Só a principal agência construtora de infraestrutura, a citada Works Progress Administration, construiu 40 mil prédios novos e reformou 85 mil. Essas obras incluíram 5 900 novas escolas, novos auditórios, ginásios esportivos e prédios recreativos, 1 mil novas bibliotecas, 7 mil novos dormitórios e 900 arsenais. Além disso, os projetos de infra-estrutura incluíram 2 302 estádios, bancadas e arquibancadas; 52 recintos de feiras e arenas de rodeios, 1 686 parques cobrindo 75 152 hectares, 3 185 playgrounds, 3 025 campos esportivos; 805 piscinas, 1 817 quadras de handbol, 10 070 quadras de tênis, 1 101 ringues de patinação no gelo, 138 teatros ao ar livre, 254 campos de golfe e 65 rampas de esqui. Tudo que gerasse emprego e serviço público mereceu obra, inclusive no campo das artes e dos esportes. Uma outra agência cuidou de amparar com empregos até artistas de teatro e músicos de jazz. Não houve um município dos Estados Unidos que não tenha merecido uma obra do New Deal. Onde está o fracasso, se tudo está lá para ser usado ainda hoje?

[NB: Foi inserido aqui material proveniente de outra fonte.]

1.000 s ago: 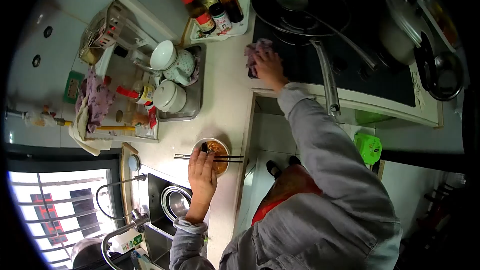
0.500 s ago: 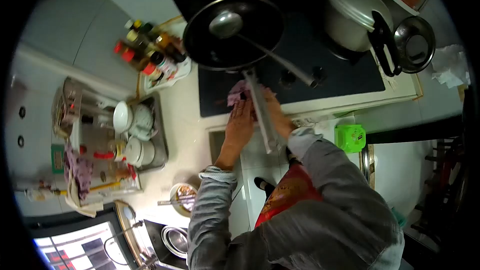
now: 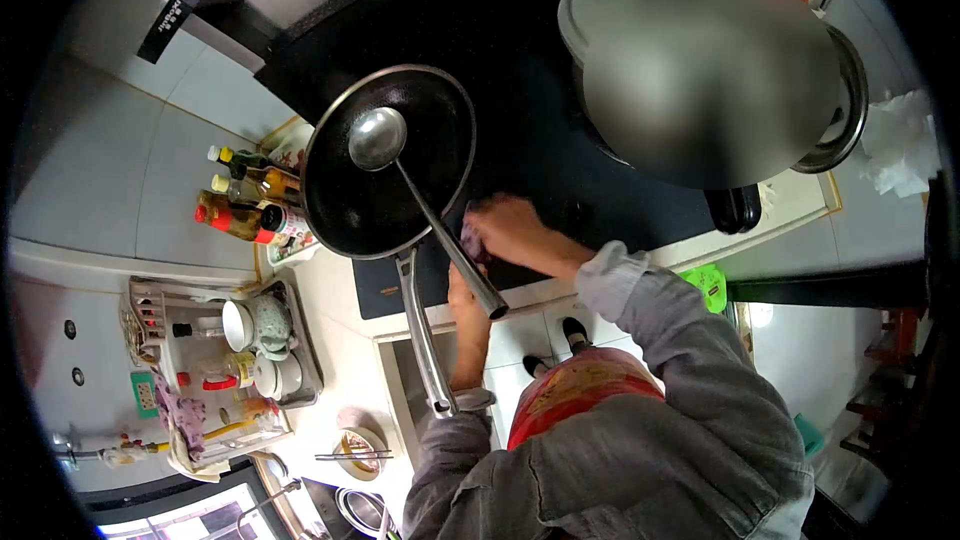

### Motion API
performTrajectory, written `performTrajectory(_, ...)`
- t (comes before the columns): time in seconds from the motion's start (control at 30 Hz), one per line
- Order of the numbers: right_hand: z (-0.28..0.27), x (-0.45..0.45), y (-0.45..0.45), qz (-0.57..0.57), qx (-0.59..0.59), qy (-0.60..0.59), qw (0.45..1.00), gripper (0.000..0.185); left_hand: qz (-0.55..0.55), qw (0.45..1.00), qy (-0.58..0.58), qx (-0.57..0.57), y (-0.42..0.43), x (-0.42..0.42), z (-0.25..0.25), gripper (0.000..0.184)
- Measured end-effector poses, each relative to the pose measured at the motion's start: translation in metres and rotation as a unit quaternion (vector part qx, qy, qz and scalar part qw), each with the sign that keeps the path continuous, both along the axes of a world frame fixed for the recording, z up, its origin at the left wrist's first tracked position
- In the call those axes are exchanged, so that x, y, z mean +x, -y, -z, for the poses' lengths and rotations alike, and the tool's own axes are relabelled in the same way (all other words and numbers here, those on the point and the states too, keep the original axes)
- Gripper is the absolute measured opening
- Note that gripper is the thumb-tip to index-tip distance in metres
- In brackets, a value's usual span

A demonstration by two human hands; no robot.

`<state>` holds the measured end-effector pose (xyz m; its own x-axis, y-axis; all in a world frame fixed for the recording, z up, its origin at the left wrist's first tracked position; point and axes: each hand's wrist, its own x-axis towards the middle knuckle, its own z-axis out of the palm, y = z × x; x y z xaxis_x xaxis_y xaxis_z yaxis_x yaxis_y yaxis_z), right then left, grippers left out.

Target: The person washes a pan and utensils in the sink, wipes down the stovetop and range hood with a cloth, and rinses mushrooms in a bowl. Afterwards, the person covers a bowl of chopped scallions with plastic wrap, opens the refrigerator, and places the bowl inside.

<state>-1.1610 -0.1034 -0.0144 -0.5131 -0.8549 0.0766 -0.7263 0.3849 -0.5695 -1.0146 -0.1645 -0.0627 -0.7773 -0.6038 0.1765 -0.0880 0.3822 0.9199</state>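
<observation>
A bunched purple cloth lies at the front part of the black cooktop. My right hand, slightly blurred, is closed on the cloth from the right. Against the lower end of the cloth is my left hand, its fingers drawn in and partly hidden behind the ladle's handle. A dark frying pan sits just beyond my hands to the left, its metal handle pointing toward me past my left wrist. Inside it rests a steel ladle, with its handle reaching out over the rim above my left hand.
Sauce bottles stand in a tray left of the pan. A dish rack holds bowls and lidded pots. Chopsticks lie across a bowl on the counter. At the right, a blurred patch covers most of a pot. A green container is below the counter.
The view has shifted, with more of the cooktop's back visible. My hands, earlier laid flat on the cloth around the pan handle, are now both right of that handle, and the cloth is bunched.
</observation>
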Motion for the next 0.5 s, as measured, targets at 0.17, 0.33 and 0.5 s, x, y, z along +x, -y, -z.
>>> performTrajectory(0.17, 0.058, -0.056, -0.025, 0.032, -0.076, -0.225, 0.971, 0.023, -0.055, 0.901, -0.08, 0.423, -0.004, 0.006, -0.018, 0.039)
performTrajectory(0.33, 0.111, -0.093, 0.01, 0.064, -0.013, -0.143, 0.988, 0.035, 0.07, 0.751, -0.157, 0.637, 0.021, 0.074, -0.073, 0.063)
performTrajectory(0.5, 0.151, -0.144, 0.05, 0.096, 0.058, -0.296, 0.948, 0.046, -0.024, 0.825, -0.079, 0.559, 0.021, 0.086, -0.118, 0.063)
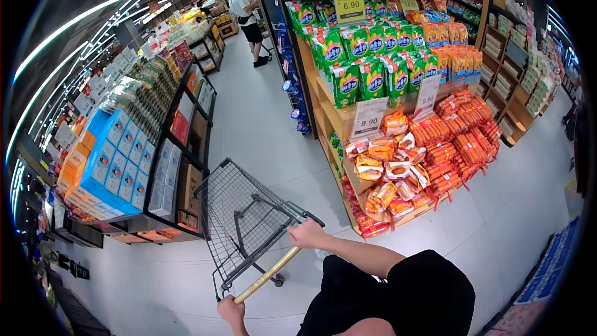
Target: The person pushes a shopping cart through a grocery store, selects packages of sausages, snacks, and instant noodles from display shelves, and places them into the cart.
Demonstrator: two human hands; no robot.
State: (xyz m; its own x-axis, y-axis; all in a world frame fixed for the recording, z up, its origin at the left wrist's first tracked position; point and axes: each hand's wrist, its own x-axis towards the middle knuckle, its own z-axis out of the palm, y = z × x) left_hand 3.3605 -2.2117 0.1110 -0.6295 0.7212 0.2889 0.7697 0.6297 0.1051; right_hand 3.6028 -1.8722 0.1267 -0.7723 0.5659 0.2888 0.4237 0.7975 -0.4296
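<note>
A grey wire shopping cart (226, 229) stands in front of me on the pale floor, angled toward the aisle on the left. Its yellow handle (268, 274) runs diagonally below the basket. My left hand (231, 312) is closed around the near, lower end of this handle. At the upper right end my right hand (306, 234) is wrapped round the bar, arm stretched out. Floor shows through the mesh of the basket. The cart's front left side is close to the black shelf unit.
Blue boxes (118, 165) are stacked on the left shelf. At right, a wooden display holds green snack bags (367, 43) and red-orange sausage packs (457, 134), its rounded corner jutting out. A person (244, 15) stands far up the aisle floor (249, 118).
</note>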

É claro que não sei tudo isso de cor. Tirei da Wikipédia, de acesso fácil também para doutrinadores e doutrinados do Instituto Von Mises, do Instituto Liberal, da LBA e seu principal inspirador e financiador, a Fundação mundial Atlas. Todos fazem parte de uma rede de lavagem cerebral em atuação em várias partes do mundo, notadamente no Brasil, que em geral acompanham o ciclo econômico: toda vez que o grande capital financeiro ameaça afundar o mundo em crise, como em 29, em 2008 e agora, liberais e neoliberais se levantam para culpar o Estado do desastre, santificar o setor privado e desqualificar as iniciativas de intervenção estatal que, por uma dessas ironias da história, é o que salva os especuladores com a socialização das perdas. Note-se: o pequeno New Deal do Obama custou 7,5 trilhões de dólares e, que eu saiba, não deixou legado sequer de uma ponte! De qualquer modo, criou empregos.